Directions for this task:
Would you restate all the data that follows, word for word?

——————

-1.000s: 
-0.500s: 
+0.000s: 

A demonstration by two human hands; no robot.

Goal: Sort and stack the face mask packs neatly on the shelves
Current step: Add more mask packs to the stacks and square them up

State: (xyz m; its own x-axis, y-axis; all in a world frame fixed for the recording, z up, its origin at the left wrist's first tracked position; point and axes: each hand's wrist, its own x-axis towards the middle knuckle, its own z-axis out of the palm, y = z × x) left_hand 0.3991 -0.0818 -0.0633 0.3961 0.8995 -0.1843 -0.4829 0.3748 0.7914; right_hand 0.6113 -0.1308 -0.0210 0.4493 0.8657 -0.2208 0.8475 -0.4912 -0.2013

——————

Answer for the task:
-1.000s: 
-0.500s: 
+0.000s: 

A demonstration by two human hands; no robot.

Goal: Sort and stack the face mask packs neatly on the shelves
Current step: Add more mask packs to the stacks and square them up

State: (xyz m; its own x-axis, y-axis; all in a world frame fixed for the recording, z up, its origin at the left wrist's first tracked position; point and axes: each hand's wrist, its own x-axis towards the middle knuckle, its own z-axis out of the palm, y = z × x) left_hand 0.3991 -0.0818 -0.0633 0.3961 0.8995 -0.1843 -0.4829 0.3748 0.7914; right_hand 0.6113 -0.1308 -0.0210 0.4493 0.8657 -0.2208 0.8475 -0.4912 -0.2013

The exercise asks for nothing further.